**RECORD EXCERPTS:**
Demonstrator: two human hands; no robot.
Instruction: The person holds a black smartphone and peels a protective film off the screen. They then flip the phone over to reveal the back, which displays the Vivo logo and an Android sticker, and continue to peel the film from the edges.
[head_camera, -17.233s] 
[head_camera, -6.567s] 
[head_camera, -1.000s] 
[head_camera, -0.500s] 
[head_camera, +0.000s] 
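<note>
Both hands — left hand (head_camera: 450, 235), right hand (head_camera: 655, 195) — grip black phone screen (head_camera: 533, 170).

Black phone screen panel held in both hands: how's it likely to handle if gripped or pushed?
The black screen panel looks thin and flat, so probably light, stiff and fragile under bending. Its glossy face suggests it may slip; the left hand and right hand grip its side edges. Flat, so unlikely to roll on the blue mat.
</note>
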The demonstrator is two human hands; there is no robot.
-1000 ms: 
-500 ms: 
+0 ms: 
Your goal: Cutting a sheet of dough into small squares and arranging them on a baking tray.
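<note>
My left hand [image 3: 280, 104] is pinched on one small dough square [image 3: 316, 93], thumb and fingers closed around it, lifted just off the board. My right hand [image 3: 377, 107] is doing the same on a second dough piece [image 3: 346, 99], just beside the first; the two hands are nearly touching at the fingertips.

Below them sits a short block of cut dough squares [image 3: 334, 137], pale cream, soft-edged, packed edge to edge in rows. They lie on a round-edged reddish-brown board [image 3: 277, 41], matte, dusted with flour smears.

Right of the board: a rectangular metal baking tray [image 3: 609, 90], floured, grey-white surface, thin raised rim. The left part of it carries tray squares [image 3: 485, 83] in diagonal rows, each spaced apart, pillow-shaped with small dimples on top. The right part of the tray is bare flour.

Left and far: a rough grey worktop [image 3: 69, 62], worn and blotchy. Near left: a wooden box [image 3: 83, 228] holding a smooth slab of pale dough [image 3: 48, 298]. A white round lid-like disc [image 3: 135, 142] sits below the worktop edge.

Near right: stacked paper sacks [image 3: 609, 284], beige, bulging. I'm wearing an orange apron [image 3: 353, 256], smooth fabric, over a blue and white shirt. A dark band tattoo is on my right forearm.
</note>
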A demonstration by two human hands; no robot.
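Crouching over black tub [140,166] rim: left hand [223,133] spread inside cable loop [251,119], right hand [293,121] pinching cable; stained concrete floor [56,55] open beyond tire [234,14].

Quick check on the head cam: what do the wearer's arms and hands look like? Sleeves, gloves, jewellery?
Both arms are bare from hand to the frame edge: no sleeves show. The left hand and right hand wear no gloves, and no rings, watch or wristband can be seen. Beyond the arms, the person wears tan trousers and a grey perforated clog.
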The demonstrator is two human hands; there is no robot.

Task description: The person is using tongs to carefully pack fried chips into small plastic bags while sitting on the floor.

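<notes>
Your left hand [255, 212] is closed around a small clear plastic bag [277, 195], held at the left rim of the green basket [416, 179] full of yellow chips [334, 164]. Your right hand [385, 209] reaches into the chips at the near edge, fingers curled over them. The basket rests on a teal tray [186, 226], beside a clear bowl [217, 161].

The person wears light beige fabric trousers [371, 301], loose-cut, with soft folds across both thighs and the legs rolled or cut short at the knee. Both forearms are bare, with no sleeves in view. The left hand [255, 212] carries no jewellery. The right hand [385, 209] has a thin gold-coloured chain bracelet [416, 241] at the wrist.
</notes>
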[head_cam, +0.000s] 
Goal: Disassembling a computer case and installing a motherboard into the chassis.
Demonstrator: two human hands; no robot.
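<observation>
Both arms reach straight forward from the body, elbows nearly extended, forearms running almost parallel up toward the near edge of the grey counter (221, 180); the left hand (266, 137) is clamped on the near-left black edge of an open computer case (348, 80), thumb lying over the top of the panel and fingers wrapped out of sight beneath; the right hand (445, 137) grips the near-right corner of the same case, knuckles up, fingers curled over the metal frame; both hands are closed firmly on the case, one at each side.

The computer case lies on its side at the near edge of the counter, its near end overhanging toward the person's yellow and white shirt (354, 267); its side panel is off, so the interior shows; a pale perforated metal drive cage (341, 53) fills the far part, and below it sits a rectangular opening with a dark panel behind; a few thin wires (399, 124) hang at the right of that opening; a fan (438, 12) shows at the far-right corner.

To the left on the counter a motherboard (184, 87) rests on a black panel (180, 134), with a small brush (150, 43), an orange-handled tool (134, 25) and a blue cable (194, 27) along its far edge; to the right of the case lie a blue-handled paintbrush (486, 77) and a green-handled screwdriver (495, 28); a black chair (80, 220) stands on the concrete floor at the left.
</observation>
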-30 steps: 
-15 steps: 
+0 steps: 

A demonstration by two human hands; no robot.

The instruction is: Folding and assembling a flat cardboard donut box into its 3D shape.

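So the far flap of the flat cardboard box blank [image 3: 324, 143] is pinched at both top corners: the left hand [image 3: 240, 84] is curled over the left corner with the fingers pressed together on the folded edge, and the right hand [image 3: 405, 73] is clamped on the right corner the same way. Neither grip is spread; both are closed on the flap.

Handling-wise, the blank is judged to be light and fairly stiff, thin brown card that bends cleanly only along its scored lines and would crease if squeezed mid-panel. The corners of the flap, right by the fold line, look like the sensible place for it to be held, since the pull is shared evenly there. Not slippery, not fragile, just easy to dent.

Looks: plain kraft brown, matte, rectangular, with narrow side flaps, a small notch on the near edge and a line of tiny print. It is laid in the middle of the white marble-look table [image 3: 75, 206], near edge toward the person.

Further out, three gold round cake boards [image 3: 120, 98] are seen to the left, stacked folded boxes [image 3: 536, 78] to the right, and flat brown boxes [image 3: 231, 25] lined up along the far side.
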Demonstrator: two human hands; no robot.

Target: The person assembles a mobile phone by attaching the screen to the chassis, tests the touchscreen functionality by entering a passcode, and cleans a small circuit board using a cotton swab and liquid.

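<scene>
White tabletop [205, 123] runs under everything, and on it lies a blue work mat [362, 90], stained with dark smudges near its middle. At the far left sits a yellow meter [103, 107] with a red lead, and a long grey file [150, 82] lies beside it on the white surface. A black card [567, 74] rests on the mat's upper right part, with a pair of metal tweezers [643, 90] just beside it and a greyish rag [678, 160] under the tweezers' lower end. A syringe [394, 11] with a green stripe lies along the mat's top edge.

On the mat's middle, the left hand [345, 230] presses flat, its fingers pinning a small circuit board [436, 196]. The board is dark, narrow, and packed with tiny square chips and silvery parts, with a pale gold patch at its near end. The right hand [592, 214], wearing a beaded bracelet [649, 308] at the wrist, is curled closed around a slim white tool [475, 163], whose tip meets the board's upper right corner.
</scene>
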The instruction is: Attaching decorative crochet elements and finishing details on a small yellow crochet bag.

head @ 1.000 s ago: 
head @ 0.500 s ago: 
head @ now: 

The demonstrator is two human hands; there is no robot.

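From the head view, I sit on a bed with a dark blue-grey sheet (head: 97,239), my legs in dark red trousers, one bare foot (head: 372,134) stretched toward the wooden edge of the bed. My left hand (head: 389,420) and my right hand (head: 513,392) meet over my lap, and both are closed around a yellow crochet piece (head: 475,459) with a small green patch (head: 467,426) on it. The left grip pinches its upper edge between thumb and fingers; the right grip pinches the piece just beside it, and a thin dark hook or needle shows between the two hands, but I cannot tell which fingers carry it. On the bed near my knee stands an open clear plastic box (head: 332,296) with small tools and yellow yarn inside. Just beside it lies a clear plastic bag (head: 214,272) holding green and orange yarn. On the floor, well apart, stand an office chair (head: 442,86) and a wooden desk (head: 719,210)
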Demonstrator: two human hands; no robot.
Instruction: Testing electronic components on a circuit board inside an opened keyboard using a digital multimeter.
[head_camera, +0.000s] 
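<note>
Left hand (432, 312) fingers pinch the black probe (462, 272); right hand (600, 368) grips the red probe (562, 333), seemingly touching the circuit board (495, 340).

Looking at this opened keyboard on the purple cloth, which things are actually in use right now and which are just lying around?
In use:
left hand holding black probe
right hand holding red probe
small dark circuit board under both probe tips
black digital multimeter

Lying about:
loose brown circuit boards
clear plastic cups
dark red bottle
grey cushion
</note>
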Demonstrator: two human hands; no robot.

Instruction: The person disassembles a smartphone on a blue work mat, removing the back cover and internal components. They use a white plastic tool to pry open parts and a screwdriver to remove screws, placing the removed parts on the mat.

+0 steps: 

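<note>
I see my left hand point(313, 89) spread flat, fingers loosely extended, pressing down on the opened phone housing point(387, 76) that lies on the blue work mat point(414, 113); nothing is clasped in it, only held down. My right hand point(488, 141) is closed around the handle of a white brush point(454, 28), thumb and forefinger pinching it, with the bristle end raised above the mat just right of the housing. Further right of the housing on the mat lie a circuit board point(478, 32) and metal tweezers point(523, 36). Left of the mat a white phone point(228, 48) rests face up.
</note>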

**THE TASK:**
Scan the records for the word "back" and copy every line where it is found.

**EXERCISE RESPONSE:**
Instruction: The person holds a black smartphone and peels a protective film off the screen. They then flip the phone over to reveal the back, which displays the Vivo logo and an Android sticker, and continue to peel the film from the edges.
Instruction: The person disassembles a smartphone on a blue work mat, removing the back cover and internal components. They use a white plastic tool to pry open parts and a screwdriver to remove screws, placing the removed parts on the mat.

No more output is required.